ACTION ITEM - Set down the data again exactly. Pictures are not part of the copy.

Content starts

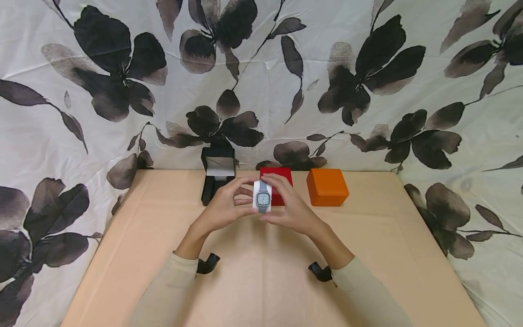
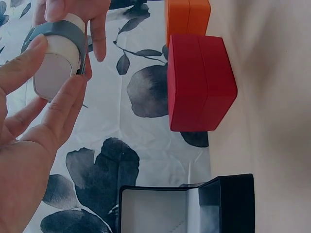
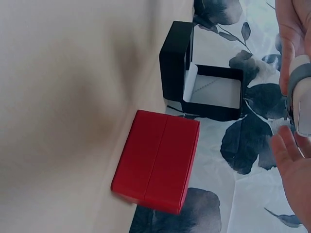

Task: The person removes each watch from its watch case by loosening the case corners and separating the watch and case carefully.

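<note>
A watch (image 1: 263, 198) with a blue-grey strap and a squarish pale dial is wrapped around a white cushion (image 2: 68, 44). Both hands hold it up over the table, dial facing the head camera. My left hand (image 1: 224, 203) grips the left side of the cushioned watch between thumb and fingers. On the opposite side, my right hand (image 1: 297, 208) pinches it with the thumb low and fingers at the top. Behind the hands is a shut red box (image 1: 281, 175), partly hidden by them. An opened black box (image 1: 209, 186) with a pale lining stands beyond the left hand.
An orange box (image 1: 328, 187) sits shut at the right of the red one. All the boxes stand near the back edge of the beige table (image 1: 261, 281). White cloth (image 1: 282, 86) with dark flowers hangs behind the table and at its sides.
</note>
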`<state>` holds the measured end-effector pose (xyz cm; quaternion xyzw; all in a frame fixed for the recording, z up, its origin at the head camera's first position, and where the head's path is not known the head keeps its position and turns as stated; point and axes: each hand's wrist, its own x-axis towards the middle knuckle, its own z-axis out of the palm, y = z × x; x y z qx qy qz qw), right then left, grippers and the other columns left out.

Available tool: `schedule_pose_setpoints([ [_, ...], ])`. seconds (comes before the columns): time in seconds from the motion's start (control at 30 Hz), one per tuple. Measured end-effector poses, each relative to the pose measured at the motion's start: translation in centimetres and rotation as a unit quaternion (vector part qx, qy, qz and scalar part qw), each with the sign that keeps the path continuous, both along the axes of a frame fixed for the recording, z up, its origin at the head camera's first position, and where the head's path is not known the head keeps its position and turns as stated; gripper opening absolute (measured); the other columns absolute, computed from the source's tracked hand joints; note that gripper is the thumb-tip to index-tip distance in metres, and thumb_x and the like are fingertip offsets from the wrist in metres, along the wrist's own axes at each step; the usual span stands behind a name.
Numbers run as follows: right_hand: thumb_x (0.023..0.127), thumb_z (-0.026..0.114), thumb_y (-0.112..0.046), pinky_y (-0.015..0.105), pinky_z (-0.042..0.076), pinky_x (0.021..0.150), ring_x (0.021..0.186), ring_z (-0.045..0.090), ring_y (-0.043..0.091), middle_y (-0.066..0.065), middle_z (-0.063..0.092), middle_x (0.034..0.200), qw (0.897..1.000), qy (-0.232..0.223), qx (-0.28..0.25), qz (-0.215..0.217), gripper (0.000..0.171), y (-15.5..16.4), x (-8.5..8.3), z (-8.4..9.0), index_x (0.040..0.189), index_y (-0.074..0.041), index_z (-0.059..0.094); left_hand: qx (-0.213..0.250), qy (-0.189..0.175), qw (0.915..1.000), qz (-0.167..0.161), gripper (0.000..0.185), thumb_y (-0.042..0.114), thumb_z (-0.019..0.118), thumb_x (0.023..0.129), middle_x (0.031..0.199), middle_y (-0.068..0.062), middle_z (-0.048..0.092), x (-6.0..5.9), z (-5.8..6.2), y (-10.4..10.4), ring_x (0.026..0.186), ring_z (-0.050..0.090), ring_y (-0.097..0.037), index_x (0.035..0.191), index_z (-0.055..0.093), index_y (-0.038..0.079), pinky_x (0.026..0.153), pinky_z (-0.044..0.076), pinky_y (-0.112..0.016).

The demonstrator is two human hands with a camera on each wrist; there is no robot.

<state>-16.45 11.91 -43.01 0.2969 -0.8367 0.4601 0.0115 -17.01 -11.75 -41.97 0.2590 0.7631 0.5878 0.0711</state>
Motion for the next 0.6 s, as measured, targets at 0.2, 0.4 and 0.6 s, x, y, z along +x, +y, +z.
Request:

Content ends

SOLUTION -
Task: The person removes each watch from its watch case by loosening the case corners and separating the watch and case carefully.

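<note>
A watch (image 1: 263, 198) with a blue-grey strap and a squarish pale dial is wrapped around a white cushion (image 2: 68, 44). Both hands hold it up over the table, dial facing the head camera. My left hand (image 1: 224, 203) grips the left side of the cushioned watch between thumb and fingers. On the opposite side, my right hand (image 1: 297, 208) pinches it with the thumb low and fingers at the top. Behind the hands is a shut red box (image 1: 281, 175), partly hidden by them. An opened black box (image 1: 209, 186) with a pale lining stands beyond the left hand.
An orange box (image 1: 328, 187) sits shut at the right of the red one. All the boxes stand near the back edge of the beige table (image 1: 261, 281). White cloth (image 1: 282, 86) with dark flowers hangs behind the table and at its sides.
</note>
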`<state>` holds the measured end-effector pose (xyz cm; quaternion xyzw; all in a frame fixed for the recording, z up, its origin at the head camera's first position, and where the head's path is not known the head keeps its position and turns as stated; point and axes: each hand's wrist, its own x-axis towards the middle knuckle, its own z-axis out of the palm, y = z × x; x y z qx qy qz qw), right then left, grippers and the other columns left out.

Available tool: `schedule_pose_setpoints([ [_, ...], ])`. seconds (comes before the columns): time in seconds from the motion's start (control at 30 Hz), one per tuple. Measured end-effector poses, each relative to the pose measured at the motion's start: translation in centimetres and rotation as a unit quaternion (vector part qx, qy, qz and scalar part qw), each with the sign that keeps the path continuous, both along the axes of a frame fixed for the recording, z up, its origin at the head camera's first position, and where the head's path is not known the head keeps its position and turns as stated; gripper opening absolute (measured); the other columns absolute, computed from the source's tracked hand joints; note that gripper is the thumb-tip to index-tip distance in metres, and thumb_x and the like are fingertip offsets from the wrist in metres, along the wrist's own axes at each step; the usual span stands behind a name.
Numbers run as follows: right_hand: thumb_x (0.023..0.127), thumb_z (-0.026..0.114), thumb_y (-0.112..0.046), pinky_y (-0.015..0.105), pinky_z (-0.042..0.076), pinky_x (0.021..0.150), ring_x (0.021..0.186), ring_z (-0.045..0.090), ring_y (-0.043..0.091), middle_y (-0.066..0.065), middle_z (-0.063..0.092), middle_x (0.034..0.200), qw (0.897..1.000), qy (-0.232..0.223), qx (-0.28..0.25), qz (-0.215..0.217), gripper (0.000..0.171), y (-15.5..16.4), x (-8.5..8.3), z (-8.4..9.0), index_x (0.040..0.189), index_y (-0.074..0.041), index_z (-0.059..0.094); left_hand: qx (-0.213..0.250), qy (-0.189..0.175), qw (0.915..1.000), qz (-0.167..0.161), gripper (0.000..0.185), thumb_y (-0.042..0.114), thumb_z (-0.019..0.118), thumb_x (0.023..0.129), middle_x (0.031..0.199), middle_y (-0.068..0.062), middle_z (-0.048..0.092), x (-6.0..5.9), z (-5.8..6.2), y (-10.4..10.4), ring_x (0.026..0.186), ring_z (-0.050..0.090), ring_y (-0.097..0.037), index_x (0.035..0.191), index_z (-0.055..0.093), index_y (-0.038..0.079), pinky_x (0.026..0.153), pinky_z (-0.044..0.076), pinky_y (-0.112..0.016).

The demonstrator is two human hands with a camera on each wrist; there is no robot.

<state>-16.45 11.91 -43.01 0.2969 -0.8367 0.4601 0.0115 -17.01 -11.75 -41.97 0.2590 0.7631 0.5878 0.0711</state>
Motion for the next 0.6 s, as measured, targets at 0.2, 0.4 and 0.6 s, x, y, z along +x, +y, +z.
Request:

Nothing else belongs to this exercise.